The FDA’s backlog of drug manufacturing facility inspections continues to be a sore spot for the agency, as FDA said Monday that a total of 52 new drug (but no biologics) applications still remain delayed due to the backlog from the pandemic.
And while the agency has maintained that it won’t issue a CRL for a delayed inspection, the number of delayed applications is rising as FDA said in May that 48 new drug applications have been delayed due to FDA’s inability to conduct pre-approval, pre-market, or pre-license inspections as of last March.
The agency’s inability to work overseas has also hurt its output well into 2021, with just 37 foreign drug inspections between April and September 2021. Prior to the pandemic, the FDA typically conducted about 1,000 foreign drug inspections per year.

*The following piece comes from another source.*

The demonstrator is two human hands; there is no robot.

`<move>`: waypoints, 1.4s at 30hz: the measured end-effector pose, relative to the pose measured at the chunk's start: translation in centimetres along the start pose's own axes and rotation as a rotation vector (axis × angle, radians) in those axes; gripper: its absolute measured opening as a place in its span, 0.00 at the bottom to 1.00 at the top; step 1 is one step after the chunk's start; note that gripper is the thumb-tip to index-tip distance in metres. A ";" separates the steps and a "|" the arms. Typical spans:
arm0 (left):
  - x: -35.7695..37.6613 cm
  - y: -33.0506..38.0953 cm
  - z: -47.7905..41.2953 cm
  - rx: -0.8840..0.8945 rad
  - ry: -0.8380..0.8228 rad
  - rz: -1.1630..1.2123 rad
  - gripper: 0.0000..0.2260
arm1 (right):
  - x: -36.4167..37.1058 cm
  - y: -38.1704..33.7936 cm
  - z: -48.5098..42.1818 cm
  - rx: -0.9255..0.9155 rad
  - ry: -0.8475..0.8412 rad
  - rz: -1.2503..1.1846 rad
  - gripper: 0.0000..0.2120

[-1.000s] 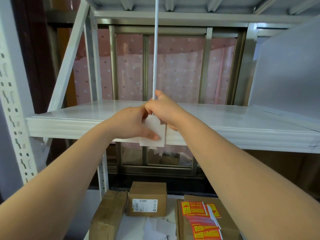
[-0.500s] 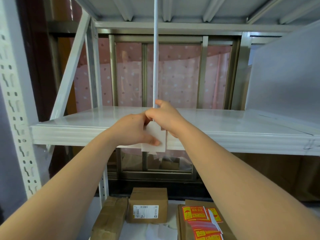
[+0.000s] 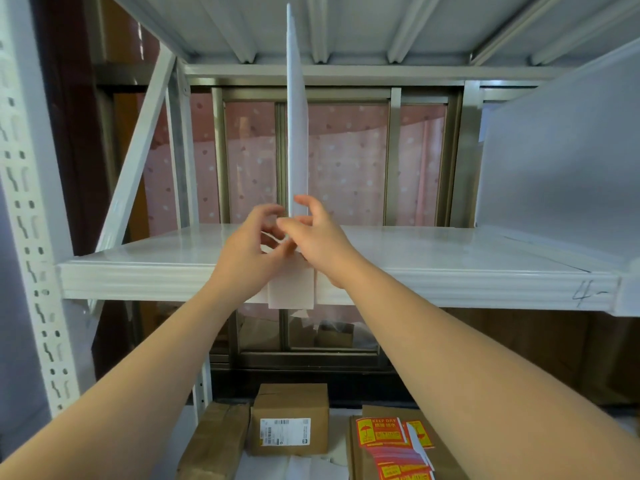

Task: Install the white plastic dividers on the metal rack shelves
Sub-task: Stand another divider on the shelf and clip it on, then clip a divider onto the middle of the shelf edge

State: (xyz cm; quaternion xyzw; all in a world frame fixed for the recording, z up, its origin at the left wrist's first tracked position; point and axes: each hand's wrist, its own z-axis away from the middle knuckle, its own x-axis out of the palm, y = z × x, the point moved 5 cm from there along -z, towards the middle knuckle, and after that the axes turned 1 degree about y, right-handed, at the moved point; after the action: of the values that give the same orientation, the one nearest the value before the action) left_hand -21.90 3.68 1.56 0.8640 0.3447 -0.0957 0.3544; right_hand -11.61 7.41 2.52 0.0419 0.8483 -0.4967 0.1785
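Left grip: left hand fingers spread apart, blurred, at the shelf's front edge just left of the divider's foot; clamped on nothing that I can make out.
Right grip: right hand fingers loosely apart, fingertips near the divider's lower front edge; contact unclear through motion blur.
Floor, nearest: cardboard boxes below the shelf, a small box with a shipping label, and a box with red-yellow "KEEP DRY" stickers to its right.
Clip tab: white flat tab hangs down over the front lip of the shelf, directly under both hands.
Shelf: white metal shelf, handwritten mark at the right of its front lip.
Divider: white plastic divider stands upright on the shelf, seen almost edge-on, reaching up to the shelf above, roughly mid-width.
Second divider: another white panel upright at far right of the same shelf.
Upright: perforated white post at left.
Far: window frame with pink dotted curtain behind the rack.
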 end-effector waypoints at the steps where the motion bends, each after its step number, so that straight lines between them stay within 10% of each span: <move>1: -0.3 0.5 0.1 0.003 0.083 0.021 0.17 | -0.2 -0.1 0.2 0.004 -0.004 0.016 0.24; 6: -0.6 7.0 0.0 0.132 0.294 0.024 0.11 | -3.0 -1.2 1.3 -0.048 0.030 -0.031 0.19; 28: 21.2 24.7 1.2 0.084 -0.090 0.139 0.05 | -30.3 3.3 11.8 -0.332 0.497 0.738 0.09; 34: 26.5 25.6 1.7 0.077 -0.235 -0.067 0.13 | -37.9 5.0 13.5 -0.279 0.758 0.474 0.25; 42: 34.0 25.4 0.1 0.126 -0.629 -0.504 0.38 | -40.9 9.4 12.2 0.067 0.425 0.381 0.19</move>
State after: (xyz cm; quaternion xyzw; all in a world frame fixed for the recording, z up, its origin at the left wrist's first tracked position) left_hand 20.24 8.57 1.42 0.7009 0.4140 -0.4601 0.3544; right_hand 32.06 6.03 3.50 0.3095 0.8267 -0.4620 0.0854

‘FDA began the new fiscal year with ongoing travel restrictions and other uncertainties continuing to impact oversight operations. FDA is continuing to complete mission-critical work, prioritize other higher-tiered inspectional needs (e.g., for-cause inspections), and carry out surveillance inspections using risk-based approaches for evaluating public health impact,’ FDA said in its new report.
The agency has sought to shift to more remote assessments of facilities, but the legal definition of an inspection is one that is conducted on site.
‘As we have done throughout the pandemic, FDA will use every option available to meet our regulatory responsibilities and protect the public health, including continued collaboration with state, local, tribal, territorial, and foreign regulatory partners,’ the agency added.
Despite the backlog, there were a few bright spots in the report too.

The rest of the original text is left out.